__What you have to do__.
The line containing "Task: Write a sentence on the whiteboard" marks the end; copy exactly all lines from the start of the material up to and including it.

━━━ Provided records

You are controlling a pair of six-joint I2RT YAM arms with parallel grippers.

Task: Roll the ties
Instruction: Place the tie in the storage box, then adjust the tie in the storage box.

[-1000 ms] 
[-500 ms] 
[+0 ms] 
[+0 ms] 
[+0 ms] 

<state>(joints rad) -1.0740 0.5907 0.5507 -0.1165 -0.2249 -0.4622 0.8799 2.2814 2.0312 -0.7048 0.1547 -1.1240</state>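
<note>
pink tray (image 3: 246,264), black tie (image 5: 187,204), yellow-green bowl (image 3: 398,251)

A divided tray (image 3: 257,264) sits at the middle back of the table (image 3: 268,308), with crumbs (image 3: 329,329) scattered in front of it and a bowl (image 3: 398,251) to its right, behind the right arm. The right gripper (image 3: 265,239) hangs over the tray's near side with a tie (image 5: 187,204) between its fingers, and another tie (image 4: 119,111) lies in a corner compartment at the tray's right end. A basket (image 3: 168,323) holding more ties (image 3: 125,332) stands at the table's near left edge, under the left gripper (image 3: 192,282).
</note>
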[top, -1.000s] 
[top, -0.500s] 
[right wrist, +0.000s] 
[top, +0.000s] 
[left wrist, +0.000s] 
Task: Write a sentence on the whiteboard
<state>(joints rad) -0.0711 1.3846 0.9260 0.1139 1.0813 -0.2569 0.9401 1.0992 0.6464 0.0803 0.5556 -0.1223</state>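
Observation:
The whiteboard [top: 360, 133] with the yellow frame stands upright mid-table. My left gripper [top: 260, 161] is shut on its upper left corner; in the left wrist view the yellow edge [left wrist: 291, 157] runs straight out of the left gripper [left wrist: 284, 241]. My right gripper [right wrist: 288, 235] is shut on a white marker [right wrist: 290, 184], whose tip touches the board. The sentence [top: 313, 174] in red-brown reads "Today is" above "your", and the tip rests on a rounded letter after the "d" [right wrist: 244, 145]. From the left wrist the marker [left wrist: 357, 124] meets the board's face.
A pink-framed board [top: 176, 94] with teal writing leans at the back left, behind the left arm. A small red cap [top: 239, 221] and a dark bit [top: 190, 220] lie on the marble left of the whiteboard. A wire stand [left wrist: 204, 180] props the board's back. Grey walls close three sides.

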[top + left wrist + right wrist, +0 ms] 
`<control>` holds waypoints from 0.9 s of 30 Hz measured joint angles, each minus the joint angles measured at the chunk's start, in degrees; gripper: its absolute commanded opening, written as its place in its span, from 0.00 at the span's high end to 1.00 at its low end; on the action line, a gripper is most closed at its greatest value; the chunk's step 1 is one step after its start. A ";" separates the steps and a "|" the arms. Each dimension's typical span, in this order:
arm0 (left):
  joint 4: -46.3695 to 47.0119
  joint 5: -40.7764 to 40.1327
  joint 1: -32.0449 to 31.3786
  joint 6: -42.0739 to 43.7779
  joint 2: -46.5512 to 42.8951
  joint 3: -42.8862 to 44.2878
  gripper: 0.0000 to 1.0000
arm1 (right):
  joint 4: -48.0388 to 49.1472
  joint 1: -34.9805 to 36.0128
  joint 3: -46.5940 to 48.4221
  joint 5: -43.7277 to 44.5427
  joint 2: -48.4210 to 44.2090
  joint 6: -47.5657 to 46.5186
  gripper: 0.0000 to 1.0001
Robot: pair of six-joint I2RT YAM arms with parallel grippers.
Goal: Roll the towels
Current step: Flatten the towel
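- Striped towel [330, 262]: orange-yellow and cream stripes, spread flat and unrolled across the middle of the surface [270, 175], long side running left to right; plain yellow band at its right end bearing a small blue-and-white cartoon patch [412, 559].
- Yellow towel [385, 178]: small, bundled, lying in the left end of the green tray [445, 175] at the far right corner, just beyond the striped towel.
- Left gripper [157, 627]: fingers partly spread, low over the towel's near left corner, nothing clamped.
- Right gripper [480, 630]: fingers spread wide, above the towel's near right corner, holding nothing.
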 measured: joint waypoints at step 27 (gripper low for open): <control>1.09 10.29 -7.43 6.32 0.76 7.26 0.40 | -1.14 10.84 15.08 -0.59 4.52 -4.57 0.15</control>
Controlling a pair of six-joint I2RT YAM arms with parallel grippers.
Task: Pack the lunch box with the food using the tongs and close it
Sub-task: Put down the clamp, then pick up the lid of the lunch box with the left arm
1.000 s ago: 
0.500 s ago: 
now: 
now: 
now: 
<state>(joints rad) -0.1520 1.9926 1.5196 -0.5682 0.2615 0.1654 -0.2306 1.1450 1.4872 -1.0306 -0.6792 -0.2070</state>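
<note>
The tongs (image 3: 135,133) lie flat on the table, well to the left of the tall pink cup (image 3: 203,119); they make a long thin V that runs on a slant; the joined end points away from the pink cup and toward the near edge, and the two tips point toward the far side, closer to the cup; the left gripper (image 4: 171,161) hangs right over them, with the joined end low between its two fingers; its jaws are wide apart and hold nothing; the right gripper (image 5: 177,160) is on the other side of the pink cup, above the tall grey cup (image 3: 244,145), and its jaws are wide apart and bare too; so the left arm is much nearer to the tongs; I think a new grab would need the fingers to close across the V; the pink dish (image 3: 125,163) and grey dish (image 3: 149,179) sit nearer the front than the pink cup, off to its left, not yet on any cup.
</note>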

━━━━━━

__Answer to this problem__.
You are controlling a pair of six-joint I2RT YAM arms with parallel grippers.

Task: Roll the ties
Instruction: Place the tie in the storage box, then adjust the tie in the storage box.

[-1000 ms] 
[-500 ms] 
[+0 ms] 
[+0 ms] 
[+0 ms] 

<state>(joints rad) -1.0740 0.5907 0.5507 -0.1165 -0.2249 -0.4622 0.8799 2.2814 2.0312 -0.7048 0.1547 -1.1240</state>
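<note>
pink tray (image 3: 246,264), black tie (image 5: 187,204), yellow-green bowl (image 3: 398,251)

A divided tray (image 3: 257,264) sits at the middle back of the table (image 3: 268,308), with crumbs (image 3: 329,329) scattered in front of it and a bowl (image 3: 398,251) to its right, behind the right arm. The right gripper (image 3: 265,239) hangs over the tray's near side with a tie (image 5: 187,204) between its fingers, and another tie (image 4: 119,111) lies in a corner compartment at the tray's right end. A basket (image 3: 168,323) holding more ties (image 3: 125,332) stands at the table's near left edge, under the left gripper (image 3: 192,282).
</note>
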[top, -1.000s] 
[top, -0.500s] 
[right wrist, +0.000s] 
[top, +0.000s] 
[left wrist, +0.000s] 
Task: Write a sentence on the whiteboard

This exercise requires no additional output.